- Problem to work on:
Reproduce all the records word for word. Omit images.

- Stored records:
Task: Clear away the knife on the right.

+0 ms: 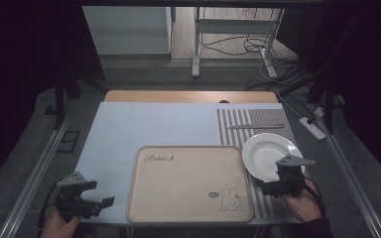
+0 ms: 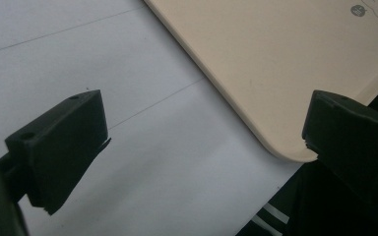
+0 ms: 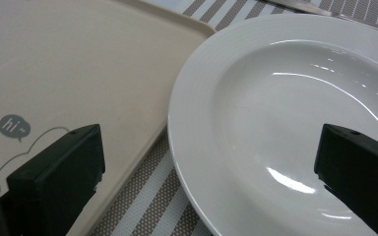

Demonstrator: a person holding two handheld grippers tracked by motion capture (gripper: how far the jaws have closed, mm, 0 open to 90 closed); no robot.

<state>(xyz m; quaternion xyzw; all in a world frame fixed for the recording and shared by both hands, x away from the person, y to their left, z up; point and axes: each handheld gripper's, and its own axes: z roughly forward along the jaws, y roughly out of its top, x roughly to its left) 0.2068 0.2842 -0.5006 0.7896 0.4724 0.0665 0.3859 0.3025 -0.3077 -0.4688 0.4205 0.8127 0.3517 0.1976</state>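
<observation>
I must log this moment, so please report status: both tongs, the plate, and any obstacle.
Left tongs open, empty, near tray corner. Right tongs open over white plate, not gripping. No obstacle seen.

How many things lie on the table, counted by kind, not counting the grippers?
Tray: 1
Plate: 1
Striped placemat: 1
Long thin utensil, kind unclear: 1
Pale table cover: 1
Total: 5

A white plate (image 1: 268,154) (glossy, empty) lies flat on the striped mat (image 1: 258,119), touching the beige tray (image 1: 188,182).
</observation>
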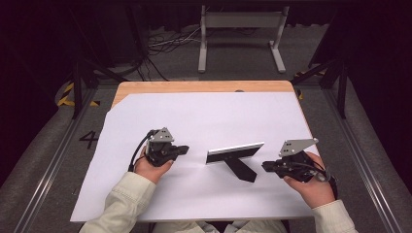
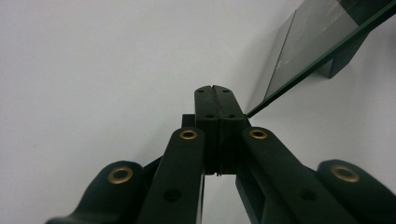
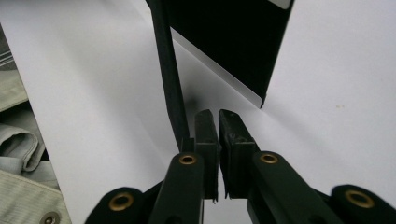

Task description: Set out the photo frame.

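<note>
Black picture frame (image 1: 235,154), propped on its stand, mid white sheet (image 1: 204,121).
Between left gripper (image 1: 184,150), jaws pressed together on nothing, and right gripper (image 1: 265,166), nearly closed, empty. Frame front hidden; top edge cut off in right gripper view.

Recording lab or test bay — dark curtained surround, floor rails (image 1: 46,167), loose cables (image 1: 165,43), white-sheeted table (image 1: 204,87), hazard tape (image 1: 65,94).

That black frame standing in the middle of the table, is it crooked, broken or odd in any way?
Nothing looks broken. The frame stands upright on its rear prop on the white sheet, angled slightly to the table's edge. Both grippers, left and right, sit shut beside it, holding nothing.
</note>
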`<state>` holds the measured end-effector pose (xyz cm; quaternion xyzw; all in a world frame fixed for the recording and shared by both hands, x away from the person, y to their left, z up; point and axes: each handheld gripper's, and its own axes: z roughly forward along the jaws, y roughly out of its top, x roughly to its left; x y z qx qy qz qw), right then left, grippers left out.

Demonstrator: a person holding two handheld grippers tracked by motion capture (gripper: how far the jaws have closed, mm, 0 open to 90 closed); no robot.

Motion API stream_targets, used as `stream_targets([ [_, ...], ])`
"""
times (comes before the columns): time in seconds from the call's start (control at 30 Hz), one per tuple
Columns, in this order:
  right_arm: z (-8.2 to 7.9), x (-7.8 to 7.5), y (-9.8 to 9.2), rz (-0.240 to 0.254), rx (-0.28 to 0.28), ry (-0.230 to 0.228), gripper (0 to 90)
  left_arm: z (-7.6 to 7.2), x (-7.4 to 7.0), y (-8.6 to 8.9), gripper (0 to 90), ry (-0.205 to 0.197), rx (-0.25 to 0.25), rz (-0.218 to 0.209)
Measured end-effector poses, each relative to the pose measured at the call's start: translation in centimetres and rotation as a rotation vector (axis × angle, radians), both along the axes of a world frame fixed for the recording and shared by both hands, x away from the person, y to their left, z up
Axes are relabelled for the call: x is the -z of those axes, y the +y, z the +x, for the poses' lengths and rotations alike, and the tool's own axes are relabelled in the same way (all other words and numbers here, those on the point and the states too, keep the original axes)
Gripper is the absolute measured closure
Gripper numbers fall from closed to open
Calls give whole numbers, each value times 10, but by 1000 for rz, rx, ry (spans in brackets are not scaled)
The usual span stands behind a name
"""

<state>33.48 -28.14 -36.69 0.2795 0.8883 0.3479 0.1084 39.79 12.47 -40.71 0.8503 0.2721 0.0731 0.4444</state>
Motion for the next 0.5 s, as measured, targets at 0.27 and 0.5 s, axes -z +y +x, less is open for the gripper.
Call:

- Result:
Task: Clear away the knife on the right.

+0 ms: 
+0 ms: 
+0 ms: 

Demonstrator: a person holding two handheld grippers tracked by motion capture (gripper: how far the jaws have closed, mm, 0 open to 90 closed); no robot.

<state>(xyz m; quaternion xyzw; all in a world frame fixed for the recording and shared by both hands, x away from the person, y to their left, z up; point and axes: each handheld gripper's, and its own axes: z roughly forward along the jaws, y roughly out of its top, x roughly to its left) 0.2068 0.2842 -0.5006 0.7896 0.4724 0.0665 0.3859 0.3025 -0.3077 -0.4688 0.4205 0.8127 0.3517 0.1976</state>
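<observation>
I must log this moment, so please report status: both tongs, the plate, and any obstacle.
Left tongs open, empty, near tray corner. Right tongs open over white plate, not gripping. No obstacle seen.

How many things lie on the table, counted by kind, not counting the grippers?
Tray: 1
Plate: 1
Striped placemat: 1
Long thin utensil, kind unclear: 1
Pale table cover: 1
Total: 5

A white plate (image 1: 268,154) (glossy, empty) lies flat on the striped mat (image 1: 258,119), touching the beige tray (image 1: 188,182).
</observation>
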
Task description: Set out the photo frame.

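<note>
Black picture frame (image 1: 235,154), propped on its stand, mid white sheet (image 1: 204,121).
Between left gripper (image 1: 184,150), jaws pressed together on nothing, and right gripper (image 1: 265,166), nearly closed, empty. Frame front hidden; top edge cut off in right gripper view.

Recording lab or test bay — dark curtained surround, floor rails (image 1: 46,167), loose cables (image 1: 165,43), white-sheeted table (image 1: 204,87), hazard tape (image 1: 65,94).

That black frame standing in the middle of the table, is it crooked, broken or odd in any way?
Nothing looks broken. The frame stands upright on its rear prop on the white sheet, angled slightly to the table's edge. Both grippers, left and right, sit shut beside it, holding nothing.
</note>
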`<state>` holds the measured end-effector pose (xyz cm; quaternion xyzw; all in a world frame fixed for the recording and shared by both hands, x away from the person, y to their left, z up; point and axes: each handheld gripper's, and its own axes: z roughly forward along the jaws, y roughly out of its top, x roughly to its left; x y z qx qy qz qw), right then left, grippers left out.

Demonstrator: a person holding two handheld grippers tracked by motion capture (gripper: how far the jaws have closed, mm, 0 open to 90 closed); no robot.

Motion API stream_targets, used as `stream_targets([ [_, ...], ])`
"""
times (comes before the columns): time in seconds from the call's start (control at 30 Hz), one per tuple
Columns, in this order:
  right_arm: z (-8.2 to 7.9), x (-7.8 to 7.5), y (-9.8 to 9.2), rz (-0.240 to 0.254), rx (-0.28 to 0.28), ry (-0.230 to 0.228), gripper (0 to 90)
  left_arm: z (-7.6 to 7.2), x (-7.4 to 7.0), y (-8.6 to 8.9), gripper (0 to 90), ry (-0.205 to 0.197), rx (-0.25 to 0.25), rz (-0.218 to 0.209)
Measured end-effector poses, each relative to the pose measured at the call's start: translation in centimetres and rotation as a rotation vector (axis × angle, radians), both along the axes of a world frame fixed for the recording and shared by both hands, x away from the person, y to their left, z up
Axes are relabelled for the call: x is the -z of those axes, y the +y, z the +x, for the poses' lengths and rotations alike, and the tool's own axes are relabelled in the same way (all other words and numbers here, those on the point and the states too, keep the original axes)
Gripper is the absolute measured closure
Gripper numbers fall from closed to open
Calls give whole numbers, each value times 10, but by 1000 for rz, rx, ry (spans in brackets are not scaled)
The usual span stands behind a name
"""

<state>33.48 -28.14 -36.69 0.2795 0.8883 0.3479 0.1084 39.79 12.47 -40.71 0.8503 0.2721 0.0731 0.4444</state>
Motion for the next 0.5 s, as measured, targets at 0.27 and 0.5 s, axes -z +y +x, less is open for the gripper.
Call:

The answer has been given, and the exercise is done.